Jeremy Hunt is reportedly set to rule out a tax hike for banks in next week’s autumn fiscal statement, after previously keeping the option on the table.
It has been widely reported the chancellor was considering overturning plans to cut the bank surcharge, to offset a broader hike in Corporation Tax, which sparked concern about the City’s future global competitiveness.
Hunt is looking to raise around £55bn in the autumn fiscal statement next week in a bid to curb government borrowing.
The Financial Times reports Hunt will slash the bank surcharge from 8 to 3 per cent, as originally planned by Rishi Sunak, when Corporation Tax increases to 25 per cent next year for the UK’s most profitable firms.
This will result in banks paying 28 per cent tax on their profits, which is still higher than the current 27 per cent they pay.
A Treasury source said that the rate of the bank surcharge was “still being decided”.
“Banks should continue to make a fair, sustainable tax contribution into the public purse, but we recognise the need to protect international competitiveness,” they added.
“We will continue to consider the balance between generating revenue to fund public services, and protecting the UK’s financial services sector.”
City figures have warned that the UK’s global competitiveness will be dented further post-Brexit if there wasn’t a cut to the bank surcharge.
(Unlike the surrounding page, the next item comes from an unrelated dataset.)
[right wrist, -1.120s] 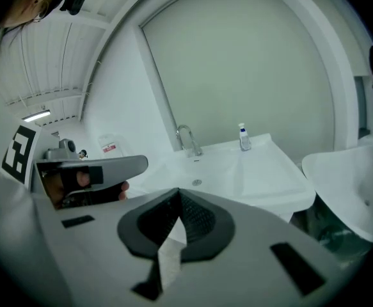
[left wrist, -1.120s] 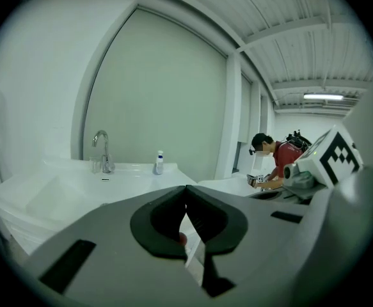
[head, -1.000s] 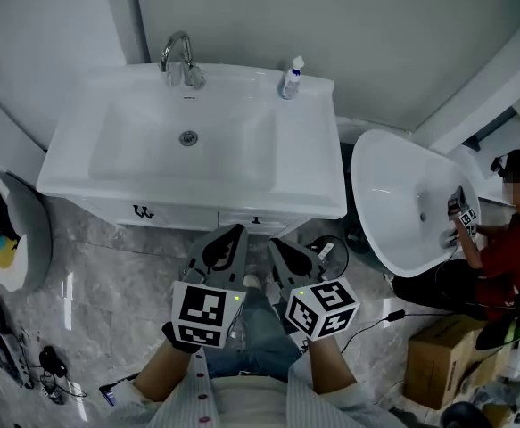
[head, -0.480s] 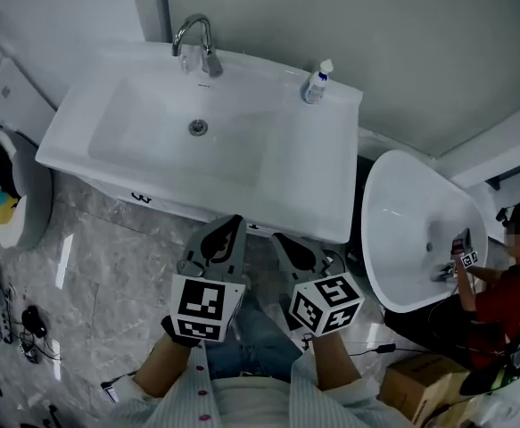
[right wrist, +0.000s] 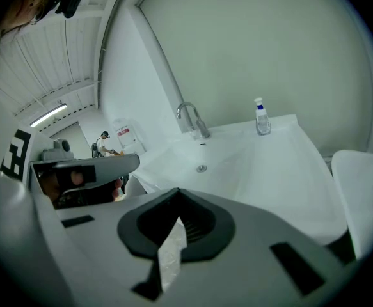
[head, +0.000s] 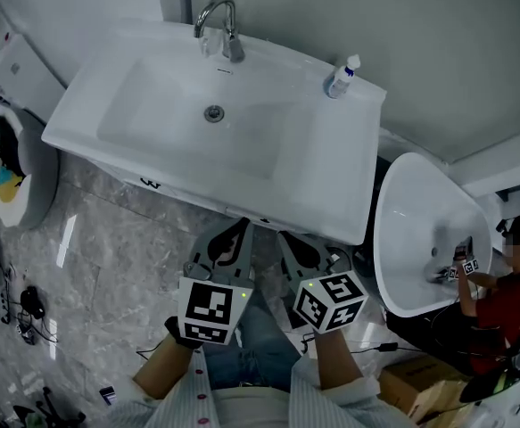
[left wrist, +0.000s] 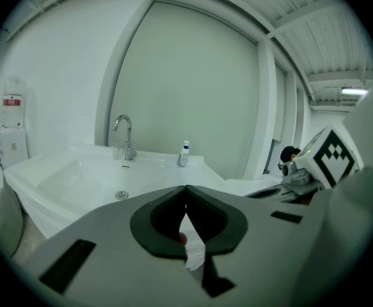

A report from UK Finance, a City lobby group, last month showed the tax burden was far higher for financial services firms in London than for firms based in New York or Dublin.
A UK Finance spokesperson said: “The government’s decision to increase Corporation Tax, when it was originally planned, included a reduction in the surcharge levied on banks.
“We urge the government to consider the surcharge very carefully and not put at risk the competitiveness of the UK’s banking and finance industry.”
Hunt will raise taxes and cut future real-terms spending in his 17 November autumn statement, with the chancellor looking at proposals to freeze Income Tax thresholds as a part of a stealth tax grab.
He is considering plans to hike Capital Gains Tax and dividends taxes, while also clamping down on non-doms.
The government is looking to slash government borrowing, after Covid and a series of energy price freezes blew out the UK’s debt pile by hundreds of billions.
September’s mini-Budget, which has now been almost entirely reversed, also led to a surge in government borrowing costs as long-term bond yields soared amid a deep sell-off.